Return each line of the data below that contains the string "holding".
-------------------------
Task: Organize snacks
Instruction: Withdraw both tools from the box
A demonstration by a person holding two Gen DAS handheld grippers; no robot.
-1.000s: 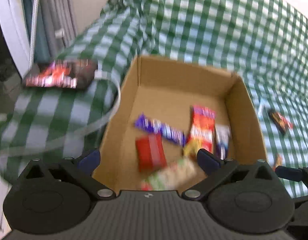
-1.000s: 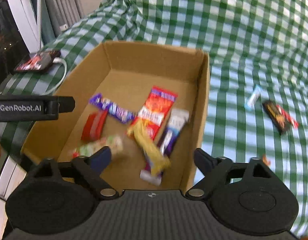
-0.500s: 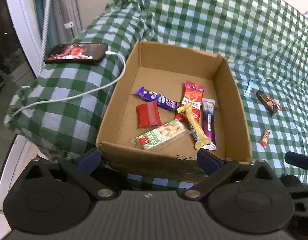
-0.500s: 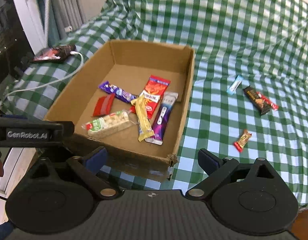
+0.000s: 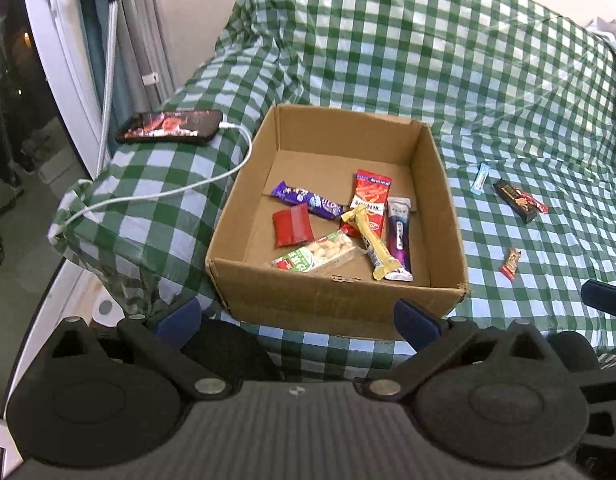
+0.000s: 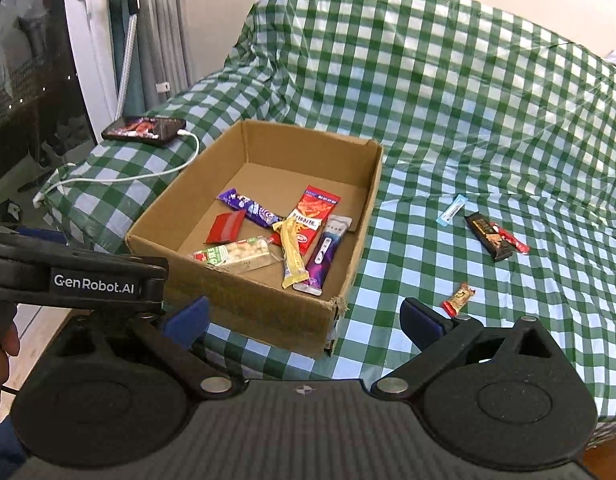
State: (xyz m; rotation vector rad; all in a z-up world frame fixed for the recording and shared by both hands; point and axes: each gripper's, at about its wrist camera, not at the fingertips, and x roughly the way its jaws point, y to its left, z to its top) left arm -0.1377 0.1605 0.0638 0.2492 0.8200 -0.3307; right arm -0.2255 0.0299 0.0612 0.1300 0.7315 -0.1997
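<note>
A: Both grippers first. Left gripper [image 5: 296, 316] has its two blue-tipped fingers spread wide with nothing between them; the right gripper [image 6: 304, 318] is opening its jaws, already wide, also with nothing between them.

B: What lies just ahead of them?

A: One cardboard box [image 5: 339, 300], its near wall right past the fingertips of both tools, sitting on a green checked cloth [image 5: 507, 120].

B: Count what's inside.

A: Six snacks. Nearest the tools, a clear packet of nuts [image 5: 315, 256]. Beside it, a yellow bar [image 5: 371, 242] lying slantwise across a red-and-white packet [image 5: 369, 200], and a purple-and-white stick pack [image 5: 399, 236] along the box's right wall. Further in, a small red pouch [image 5: 292, 226] and a purple bar [image 5: 306, 200].

B: And outside the box?

A: Four, all on the cloth ahead and to the right of both tools. Nearest, a small orange-red candy [image 6: 459, 298]. Beyond it, a dark bar [image 6: 487, 236] with a thin red stick [image 6: 511, 240] touching it, then a pale blue wrapper [image 6: 451, 210].

B: Anything to the left?

A: One phone [image 5: 170, 126], farther off, screen lit, with one white cable [image 5: 188, 190] plugged in and trailing over the cloth's edge.
</note>
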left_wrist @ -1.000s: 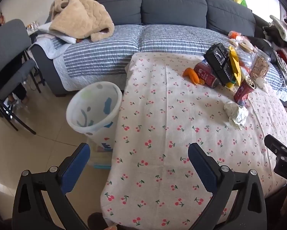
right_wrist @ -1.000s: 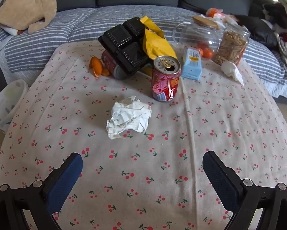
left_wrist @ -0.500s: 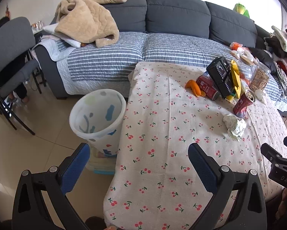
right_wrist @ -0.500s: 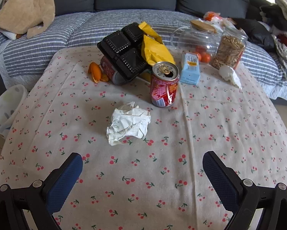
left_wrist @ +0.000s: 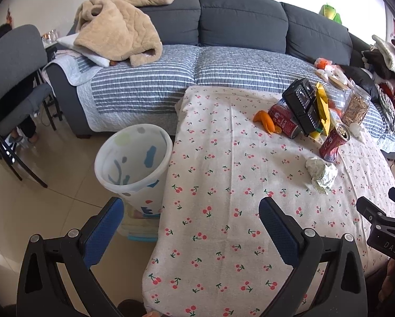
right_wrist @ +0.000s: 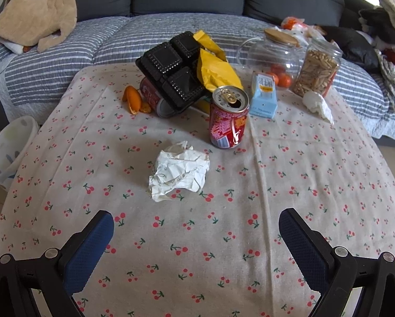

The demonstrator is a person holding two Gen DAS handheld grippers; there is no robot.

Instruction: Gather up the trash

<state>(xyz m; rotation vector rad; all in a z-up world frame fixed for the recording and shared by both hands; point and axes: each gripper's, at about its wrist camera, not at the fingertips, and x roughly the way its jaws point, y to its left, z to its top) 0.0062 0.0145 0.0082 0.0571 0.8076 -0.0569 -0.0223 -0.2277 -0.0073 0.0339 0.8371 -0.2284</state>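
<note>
On the cherry-print tablecloth (right_wrist: pixel 316 185) lies a crumpled white paper ball (right_wrist: pixel 180 173) (left_wrist: pixel 321 173). Behind it stands an upright red can (right_wrist: pixel 229 117) (left_wrist: pixel 334 142). Further back a second red can (right_wrist: pixel 151 96) lies on its side under a black plastic tray (right_wrist: pixel 175 70), beside orange peel (right_wrist: pixel 134 103) and a yellow bag (right_wrist: pixel 217 70). A white bin (left_wrist: pixel 134 155) stands on the floor left of the table. My right gripper (right_wrist: pixel 196 224) is open, low over the cloth in front of the paper ball. My left gripper (left_wrist: pixel 190 212) is open above the table's left edge, empty.
A blue carton (right_wrist: pixel 263 95), a glass jar of tomatoes (right_wrist: pixel 271 60), a jar of snacks (right_wrist: pixel 316 71) and a white tissue (right_wrist: pixel 317 104) sit at the back right. A grey sofa (left_wrist: pixel 223 26) with a beige blanket (left_wrist: pixel 118 37) runs behind; a chair (left_wrist: pixel 10 79) stands left.
Both grippers have drawn back from the table a little, so the trash looks smaller. Both stay open and hold nothing. No object has moved.
</note>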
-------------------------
** SOLVED EXERCISE **
A demonstration by a person holding two Gen DAS handheld grippers; no robot.
The demonstrator is a person holding two Gen DAS handheld grippers; there is no robot.

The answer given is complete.